Etwas ernsthafter geht es dann im November zu - für diesen Monat haben wir die Zusage für eine Ausstellung der Deutsch-Russischen Kulturgesellschaft über die großen russischen Klassiker - ich werde die Ausstellung mit einem Vortrag eröffnen. Und wer weiß, vielleicht wird auch dieser Vortrag anschließend zu einem kleinen Büchlein werden wie schon mein Essay über den großen Dichter und Übersetzer Wassili Schukowski.

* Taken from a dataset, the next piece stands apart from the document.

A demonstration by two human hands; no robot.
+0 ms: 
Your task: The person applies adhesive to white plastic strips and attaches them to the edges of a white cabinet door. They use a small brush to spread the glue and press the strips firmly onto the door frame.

Und das ist das größte Abenteuer der Verlegerin in mir, das ich in diesem Jahr mit noch ungewissem Ausgang, aber genügend Mut zu verrückten Ideen versuchen werde: Das Büchlein über Schukowski soll ins Russische übersetzt werden und außerdem in beiden Sprachen als Druckausgabe erscheinen. Einmal ein Buch von mir in Russland sehen ... ein Traum. Vielleicht geht dann auch der Wunsch einer lieben Russin in Erfüllung, die mir einmal aus Sankt Petersburg Stadtpläne und Prospekte geschickt hat: Sie wünscht mir eine Reise nach Osten - oder wie eine Freundin von mir immer sagt: Man muss dieses Land einmal direkt gespürt haben!